WHAT YOU SHOULD DO — Would you write out all of the data exactly as it appears below?

DATA EXCERPT —
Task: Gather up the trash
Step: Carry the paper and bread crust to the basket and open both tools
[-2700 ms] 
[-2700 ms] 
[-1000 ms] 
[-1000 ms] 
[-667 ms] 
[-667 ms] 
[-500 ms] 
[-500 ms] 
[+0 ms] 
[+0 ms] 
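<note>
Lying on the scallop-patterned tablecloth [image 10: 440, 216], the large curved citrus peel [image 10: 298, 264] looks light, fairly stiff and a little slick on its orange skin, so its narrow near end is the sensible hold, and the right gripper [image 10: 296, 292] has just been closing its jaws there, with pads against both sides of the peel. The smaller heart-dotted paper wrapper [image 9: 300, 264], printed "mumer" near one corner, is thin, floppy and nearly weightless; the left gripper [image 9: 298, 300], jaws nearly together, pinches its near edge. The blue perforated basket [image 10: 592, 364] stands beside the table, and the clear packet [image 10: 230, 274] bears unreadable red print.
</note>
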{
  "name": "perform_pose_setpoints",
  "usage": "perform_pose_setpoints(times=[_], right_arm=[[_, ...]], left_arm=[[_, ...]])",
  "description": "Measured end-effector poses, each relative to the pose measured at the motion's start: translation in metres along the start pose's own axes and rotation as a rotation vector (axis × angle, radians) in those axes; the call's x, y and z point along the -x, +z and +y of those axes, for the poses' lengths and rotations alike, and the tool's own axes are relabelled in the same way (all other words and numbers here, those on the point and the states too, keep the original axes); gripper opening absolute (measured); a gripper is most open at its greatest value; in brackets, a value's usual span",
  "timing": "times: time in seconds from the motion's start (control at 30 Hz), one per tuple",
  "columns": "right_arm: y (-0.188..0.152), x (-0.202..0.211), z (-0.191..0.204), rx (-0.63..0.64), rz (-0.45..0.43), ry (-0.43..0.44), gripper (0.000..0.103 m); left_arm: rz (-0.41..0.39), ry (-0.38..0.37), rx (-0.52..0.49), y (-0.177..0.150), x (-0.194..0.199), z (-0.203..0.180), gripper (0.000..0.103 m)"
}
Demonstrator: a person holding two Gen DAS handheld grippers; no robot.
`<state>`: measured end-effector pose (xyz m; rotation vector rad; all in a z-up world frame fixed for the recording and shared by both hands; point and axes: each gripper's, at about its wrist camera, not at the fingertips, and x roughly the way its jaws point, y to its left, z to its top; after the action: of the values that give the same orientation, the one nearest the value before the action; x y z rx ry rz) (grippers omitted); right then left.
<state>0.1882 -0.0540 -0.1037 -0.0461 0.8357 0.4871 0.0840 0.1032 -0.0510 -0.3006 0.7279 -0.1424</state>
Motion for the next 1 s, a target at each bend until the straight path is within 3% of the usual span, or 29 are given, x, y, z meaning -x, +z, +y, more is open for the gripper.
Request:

ANSWER TO THE EXERCISE —
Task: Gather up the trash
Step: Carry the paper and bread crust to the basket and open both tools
[-2700 ms] 
[-2700 ms] 
[-1000 ms] 
[-1000 ms] 
[-667 ms] 
[-667 ms] 
[-500 ms] 
[-500 ms] 
[+0 ms] 
[+0 ms] 
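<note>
Lying on the scallop-patterned tablecloth [image 10: 440, 216], the large curved citrus peel [image 10: 298, 264] looks light, fairly stiff and a little slick on its orange skin, so its narrow near end is the sensible hold, and the right gripper [image 10: 296, 292] has just been closing its jaws there, with pads against both sides of the peel. The smaller heart-dotted paper wrapper [image 9: 300, 264], printed "mumer" near one corner, is thin, floppy and nearly weightless; the left gripper [image 9: 298, 300], jaws nearly together, pinches its near edge. The blue perforated basket [image 10: 592, 364] stands beside the table, and the clear packet [image 10: 230, 274] bears unreadable red print.
</note>
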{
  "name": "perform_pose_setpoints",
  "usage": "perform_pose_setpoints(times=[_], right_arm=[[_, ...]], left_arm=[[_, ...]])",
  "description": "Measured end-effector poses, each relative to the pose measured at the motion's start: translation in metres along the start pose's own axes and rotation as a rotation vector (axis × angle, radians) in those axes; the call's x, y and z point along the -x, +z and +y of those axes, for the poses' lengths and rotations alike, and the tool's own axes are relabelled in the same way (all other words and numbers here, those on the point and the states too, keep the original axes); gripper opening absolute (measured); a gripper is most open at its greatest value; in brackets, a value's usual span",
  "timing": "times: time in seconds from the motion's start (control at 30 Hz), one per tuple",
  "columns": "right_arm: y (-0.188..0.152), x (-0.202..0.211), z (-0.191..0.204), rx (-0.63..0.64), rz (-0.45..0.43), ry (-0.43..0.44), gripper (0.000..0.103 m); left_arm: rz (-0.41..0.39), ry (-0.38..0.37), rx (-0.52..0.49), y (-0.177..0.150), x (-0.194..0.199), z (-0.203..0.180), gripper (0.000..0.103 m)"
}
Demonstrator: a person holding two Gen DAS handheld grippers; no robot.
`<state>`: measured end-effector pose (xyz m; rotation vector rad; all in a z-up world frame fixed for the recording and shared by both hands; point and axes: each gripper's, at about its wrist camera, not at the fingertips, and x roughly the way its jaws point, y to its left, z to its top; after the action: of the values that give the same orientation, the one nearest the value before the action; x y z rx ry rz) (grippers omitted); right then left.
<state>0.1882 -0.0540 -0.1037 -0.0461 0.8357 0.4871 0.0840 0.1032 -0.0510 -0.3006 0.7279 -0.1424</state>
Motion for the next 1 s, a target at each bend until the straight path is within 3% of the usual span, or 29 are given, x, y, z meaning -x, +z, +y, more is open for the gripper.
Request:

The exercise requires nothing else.